Why is this code vulnerable to buffer overflow attacks?
Solution 1
On most compilers the maximum value of an unsigned short
is 65535.
Any value above that gets wrapped around, so 65536 becomes 0, and 65600 becomes 65.
This means that long strings of the right length (e.g. 65600) will pass the check, and overflow the buffer.
Use size_t
to store the result of strlen()
, not unsigned short
, and compare len
to an expression that directly encodes the size of buffer
. So for example:
char buffer[100];
size_t len = strlen(str);
if (len >= sizeof(buffer) / sizeof(buffer[0])) return -1;
memcpy(buffer, str, len + 1);
Solution 2
The problem is here:
strncpy(buffer,str,strlen(str));
^^^^^^^^^^^
If the string is greater than the length of the target buffer, strncpy will still copy it over. You are basing the number of characters of the string as the number to copy instead of the size of the buffer. The correct way to do this is as follows:
strncpy(buffer,str, sizeof(buff) - 1);
buffer[sizeof(buff) - 1] = '\0';
What this does is limit the amount of data copied to the actual size of the buffer minus one for the null terminating character. Then we set the last byte in the buffer to the null character as an added safeguard. The reason for this is because strncpy will copy upto n bytes, including the terminating null, if strlen(str) < len - 1. If not, then the null is not copied and you have a crash scenario because now your buffer has a unterminated string.
Hope this helps.
EDIT: Upon further examination and input from others, a possible coding for the function follows:
int func (char *str)
{
char buffer[100];
unsigned short size = sizeof(buffer);
unsigned short len = strlen(str);
if (len > size - 1) return(-1);
memcpy(buffer, str, len + 1);
buffer[size - 1] = '\0';
return(0);
}
Since we already know the length of the string, we can use memcpy to copy the string from the location that is referenced by str into the buffer. Note that per the manual page for strlen(3) (on a FreeBSD 9.3 system), the following is stated:
The strlen() function returns the number of characters that precede the terminating NUL character. The strnlen() function returns either the same result as strlen() or maxlen, whichever is smaller.

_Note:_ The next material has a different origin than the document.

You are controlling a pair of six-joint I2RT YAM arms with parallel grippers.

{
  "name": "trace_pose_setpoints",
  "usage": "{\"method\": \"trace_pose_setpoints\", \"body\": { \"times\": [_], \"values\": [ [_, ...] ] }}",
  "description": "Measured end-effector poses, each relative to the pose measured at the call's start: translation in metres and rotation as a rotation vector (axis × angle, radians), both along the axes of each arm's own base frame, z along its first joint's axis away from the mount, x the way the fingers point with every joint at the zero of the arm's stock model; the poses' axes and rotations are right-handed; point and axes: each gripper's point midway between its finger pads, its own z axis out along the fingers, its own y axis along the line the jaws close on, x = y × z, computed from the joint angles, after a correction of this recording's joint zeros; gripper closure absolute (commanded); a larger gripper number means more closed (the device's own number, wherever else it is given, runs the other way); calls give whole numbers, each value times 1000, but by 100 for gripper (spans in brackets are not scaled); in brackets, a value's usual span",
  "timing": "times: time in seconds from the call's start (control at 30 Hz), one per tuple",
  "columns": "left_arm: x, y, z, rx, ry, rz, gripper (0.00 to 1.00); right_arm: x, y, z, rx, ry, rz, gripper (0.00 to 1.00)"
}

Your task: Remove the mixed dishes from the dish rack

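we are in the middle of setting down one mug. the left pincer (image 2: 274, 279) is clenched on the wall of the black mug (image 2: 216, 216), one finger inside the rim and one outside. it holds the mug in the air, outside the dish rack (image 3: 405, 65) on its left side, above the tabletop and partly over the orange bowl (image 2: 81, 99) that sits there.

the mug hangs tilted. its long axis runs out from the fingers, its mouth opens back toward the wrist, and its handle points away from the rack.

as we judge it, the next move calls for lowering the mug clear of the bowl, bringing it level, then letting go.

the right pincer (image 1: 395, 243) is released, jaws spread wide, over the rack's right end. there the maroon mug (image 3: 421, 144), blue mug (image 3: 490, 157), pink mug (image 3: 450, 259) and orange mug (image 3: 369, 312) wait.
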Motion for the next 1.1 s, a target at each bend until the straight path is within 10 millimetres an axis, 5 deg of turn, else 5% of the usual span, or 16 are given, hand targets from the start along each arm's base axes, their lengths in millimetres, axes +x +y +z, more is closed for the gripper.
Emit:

Which I interpret to be that the length of the string does not include the null. That is why I copy len + 1 bytes to include the null, and the test checks to make sure that the length < size of buffer - 2. Minus one because the buffer starts at position 0, and minus another one to make sure there's room for the null.
EDIT: Turns out, the size of something starts with 1 while access starts with 0, so the -2 before was incorrect because it would return an error for anything > 98 bytes but it should be > 99 bytes.
EDIT: Although the answer about a unsigned short is generally correct as the maximum length that can be represented is 65,535 characters, it doesn't really matter because if the string is longer than that, the value will wrap around. It's like taking 75,231 (which is 0x000125DF) and masking off the top 16 bits giving you 9695 (0x000025DF). The only problem that I see with this is the first 100 chars past 65,535 as the length check will allow the copy, but it will only copy up to the first 100 characters of the string in all cases and null terminate the string. So even with the wraparound issue, the buffer still will not be overflowed.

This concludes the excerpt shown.